>>>>

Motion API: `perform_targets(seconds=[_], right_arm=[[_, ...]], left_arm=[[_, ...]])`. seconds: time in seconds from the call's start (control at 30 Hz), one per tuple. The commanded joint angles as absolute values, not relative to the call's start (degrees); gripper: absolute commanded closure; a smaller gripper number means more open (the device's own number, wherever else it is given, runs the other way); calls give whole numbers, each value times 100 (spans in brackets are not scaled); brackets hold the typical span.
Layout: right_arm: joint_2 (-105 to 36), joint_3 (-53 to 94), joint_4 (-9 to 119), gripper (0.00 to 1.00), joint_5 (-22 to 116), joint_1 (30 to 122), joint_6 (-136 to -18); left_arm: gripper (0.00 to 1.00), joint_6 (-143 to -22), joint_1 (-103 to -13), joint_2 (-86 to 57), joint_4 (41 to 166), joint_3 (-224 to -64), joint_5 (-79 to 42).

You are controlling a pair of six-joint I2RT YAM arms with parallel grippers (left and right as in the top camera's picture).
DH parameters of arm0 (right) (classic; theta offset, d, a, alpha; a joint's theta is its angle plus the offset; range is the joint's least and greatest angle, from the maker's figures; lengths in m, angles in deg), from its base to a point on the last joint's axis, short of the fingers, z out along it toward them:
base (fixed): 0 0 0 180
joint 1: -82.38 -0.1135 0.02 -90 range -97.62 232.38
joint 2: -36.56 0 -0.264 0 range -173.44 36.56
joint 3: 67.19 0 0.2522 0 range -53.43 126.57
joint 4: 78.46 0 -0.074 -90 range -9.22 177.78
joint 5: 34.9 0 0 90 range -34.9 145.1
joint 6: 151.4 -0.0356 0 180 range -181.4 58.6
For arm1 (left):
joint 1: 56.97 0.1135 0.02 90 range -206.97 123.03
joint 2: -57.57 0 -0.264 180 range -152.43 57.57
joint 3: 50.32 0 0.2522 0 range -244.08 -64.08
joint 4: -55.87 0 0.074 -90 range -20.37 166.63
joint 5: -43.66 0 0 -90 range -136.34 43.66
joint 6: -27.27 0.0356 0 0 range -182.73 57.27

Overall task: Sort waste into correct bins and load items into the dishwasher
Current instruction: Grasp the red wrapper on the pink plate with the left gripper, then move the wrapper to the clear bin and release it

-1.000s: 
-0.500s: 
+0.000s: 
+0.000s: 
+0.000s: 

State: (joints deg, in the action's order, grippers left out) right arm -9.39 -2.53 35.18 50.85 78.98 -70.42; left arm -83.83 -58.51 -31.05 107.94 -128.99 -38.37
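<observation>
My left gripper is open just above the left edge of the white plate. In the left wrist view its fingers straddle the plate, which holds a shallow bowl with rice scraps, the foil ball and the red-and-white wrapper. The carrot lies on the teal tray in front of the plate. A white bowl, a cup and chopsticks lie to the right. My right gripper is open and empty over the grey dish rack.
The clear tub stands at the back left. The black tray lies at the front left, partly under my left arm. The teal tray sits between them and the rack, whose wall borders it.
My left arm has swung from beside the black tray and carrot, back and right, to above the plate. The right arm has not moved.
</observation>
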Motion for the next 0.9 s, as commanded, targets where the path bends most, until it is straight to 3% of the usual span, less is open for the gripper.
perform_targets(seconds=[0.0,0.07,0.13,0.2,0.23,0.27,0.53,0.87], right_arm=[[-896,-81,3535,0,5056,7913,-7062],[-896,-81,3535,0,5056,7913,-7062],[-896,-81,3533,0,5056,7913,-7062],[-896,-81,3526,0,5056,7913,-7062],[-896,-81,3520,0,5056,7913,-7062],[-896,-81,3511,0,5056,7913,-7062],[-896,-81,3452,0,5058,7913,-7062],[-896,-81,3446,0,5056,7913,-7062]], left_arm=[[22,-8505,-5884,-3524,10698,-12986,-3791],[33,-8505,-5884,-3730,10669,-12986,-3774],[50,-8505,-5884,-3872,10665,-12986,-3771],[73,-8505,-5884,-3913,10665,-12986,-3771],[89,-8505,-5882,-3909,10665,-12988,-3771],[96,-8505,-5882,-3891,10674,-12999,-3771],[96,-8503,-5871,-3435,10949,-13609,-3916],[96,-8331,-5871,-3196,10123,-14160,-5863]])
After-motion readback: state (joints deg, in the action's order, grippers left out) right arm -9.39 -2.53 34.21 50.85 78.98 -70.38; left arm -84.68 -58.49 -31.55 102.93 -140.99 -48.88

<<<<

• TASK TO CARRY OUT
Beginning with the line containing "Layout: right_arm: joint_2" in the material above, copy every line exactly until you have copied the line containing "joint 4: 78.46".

• EXPECTED ANSWER
Layout: right_arm: joint_2 (-105 to 36), joint_3 (-53 to 94), joint_4 (-9 to 119), gripper (0.00 to 1.00), joint_5 (-22 to 116), joint_1 (30 to 122), joint_6 (-136 to -18); left_arm: gripper (0.00 to 1.00), joint_6 (-143 to -22), joint_1 (-103 to -13), joint_2 (-86 to 57), joint_4 (41 to 166), joint_3 (-224 to -64), joint_5 (-79 to 42).

You are controlling a pair of six-joint I2RT YAM arms with parallel grippers (left and right as in the top camera's picture).
DH parameters of arm0 (right) (classic; theta offset, d, a, alpha; a joint's theta is its angle plus the offset; range is the joint's least and greatest angle, from the maker's figures; lengths in m, angles in deg), from its base to a point on the last joint's axis, short of the fingers, z out along it toward them:
base (fixed): 0 0 0 180
joint 1: -82.38 -0.1135 0.02 -90 range -97.62 232.38
joint 2: -36.56 0 -0.264 0 range -173.44 36.56
joint 3: 67.19 0 0.2522 0 range -53.43 126.57
joint 4: 78.46 0 -0.074 -90 range -9.22 177.78

This concludes the output.